RAG (Retrieval-Augmented Generation)

Q: What is RAG in simple terms?

RAG gives the AI an open-book exam rather than forcing it to rely on memory. Before generating an answer, the system searches your documents for the most relevant passages and hands them to the LLM along with the question. The LLM reads the retrieved passages and generates an answer based on what it actually found — not what it vaguely remembers from training. This makes answers more accurate, current, and traceable to sources.

Q: How is RAG different from fine-tuning?

Fine-tuning permanently changes the model's weights to bake in new knowledge — expensive, requires retraining when knowledge changes. RAG retrieves knowledge at inference time from an external database — no model changes needed, knowledge updates by updating the database. Fine-tuning is better for teaching style, tone, and stable reasoning patterns. RAG is better for factual knowledge that changes frequently or is proprietary.

Q: What are the components of a RAG system?

Document loader (ingest your documents), text splitter (break into chunks of 200-800 tokens), embedding model (convert chunks to vectors), vector database (store and search vectors), retriever (find top-K most similar chunks to the query), optional reranker (reorder retrieved chunks by true relevance), LLM (generate answer grounded in retrieved chunks), and prompt template (inject retrieved context alongside the question).

Q: What are common RAG failure modes?

Retrieval failure — the right document exists but is not retrieved (poor chunking, wrong embedding model, insufficient K). The model answers from training memory instead of retrieved context. Hallucination despite RAG — the model misinterprets retrieved chunks or ignores them for familiar-sounding wrong answers. Chunk boundary problems — answers that span multiple chunks are missed when each chunk is retrieved independently. Context window overflow — too many retrieved chunks exceed the model's context limit.

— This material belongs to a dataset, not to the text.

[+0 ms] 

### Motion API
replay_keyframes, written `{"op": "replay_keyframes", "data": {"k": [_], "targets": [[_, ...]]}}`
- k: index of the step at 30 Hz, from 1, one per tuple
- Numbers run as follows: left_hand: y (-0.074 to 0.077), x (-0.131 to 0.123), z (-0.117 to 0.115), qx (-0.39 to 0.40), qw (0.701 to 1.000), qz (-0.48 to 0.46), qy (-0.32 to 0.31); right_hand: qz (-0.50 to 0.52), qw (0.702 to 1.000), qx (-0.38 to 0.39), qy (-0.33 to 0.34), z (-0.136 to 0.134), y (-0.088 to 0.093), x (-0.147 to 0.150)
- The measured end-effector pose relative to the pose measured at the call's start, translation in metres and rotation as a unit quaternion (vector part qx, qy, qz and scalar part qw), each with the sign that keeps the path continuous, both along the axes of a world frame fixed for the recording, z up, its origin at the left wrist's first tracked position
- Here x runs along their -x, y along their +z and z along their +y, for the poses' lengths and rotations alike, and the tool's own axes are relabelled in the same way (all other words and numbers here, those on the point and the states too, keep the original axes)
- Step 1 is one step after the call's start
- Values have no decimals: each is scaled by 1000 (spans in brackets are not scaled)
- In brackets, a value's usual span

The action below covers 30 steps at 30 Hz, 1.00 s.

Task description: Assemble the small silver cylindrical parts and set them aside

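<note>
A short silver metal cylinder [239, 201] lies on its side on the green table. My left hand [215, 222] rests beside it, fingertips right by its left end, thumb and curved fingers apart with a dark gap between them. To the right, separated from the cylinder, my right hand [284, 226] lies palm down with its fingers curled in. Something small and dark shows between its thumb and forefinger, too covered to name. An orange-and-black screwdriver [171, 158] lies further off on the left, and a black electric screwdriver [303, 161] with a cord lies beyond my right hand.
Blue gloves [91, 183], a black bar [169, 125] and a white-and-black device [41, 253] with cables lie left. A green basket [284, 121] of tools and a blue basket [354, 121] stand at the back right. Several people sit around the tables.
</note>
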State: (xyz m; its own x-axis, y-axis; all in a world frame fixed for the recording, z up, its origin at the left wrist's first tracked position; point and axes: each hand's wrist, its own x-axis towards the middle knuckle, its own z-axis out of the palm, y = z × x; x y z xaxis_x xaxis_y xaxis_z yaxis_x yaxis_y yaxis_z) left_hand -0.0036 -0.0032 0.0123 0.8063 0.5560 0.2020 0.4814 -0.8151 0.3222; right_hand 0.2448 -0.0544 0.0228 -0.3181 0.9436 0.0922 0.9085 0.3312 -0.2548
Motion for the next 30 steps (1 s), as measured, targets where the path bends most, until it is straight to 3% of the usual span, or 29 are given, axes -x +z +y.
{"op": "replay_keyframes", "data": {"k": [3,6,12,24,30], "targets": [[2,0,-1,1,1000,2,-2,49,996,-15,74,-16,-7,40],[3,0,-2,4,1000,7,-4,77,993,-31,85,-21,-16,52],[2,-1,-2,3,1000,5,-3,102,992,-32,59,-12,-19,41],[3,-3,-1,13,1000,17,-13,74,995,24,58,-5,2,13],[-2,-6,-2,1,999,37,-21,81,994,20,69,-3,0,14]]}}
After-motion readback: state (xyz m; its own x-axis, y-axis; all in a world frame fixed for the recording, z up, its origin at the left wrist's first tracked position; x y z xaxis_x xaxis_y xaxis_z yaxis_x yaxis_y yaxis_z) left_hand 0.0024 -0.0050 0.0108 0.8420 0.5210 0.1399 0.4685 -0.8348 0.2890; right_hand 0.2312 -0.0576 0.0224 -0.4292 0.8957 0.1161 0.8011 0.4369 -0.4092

⚡ RAG (Retrieval-Augmented Generation) lets an LLM answer questions using your own documents rather than just its training memory. Before generating a response, a retrieval system finds the most relevant passages from your knowledge base and injects them into the prompt. The LLM answers from what it retrieved — not what it vaguely remembers. More accurate, current, and citable. The most widely deployed enterprise AI architecture.

Category: RAG & Retrieval · Difficulty: Intermediate · Last updated: 15 May 2026 · 6 min read

RAG — What It Is, How It Works & Why It Is the Most Deployed Enterprise AI Architecture

What is RAG?

A large language model trained on data from 2023 does not know about your company’s updated product specifications from last month. It does not know the specific terms in your client contracts. It does not know your internal HR policies. If you ask it about any of these, it will either say it does not know or — more dangerously — make something up that sounds plausible.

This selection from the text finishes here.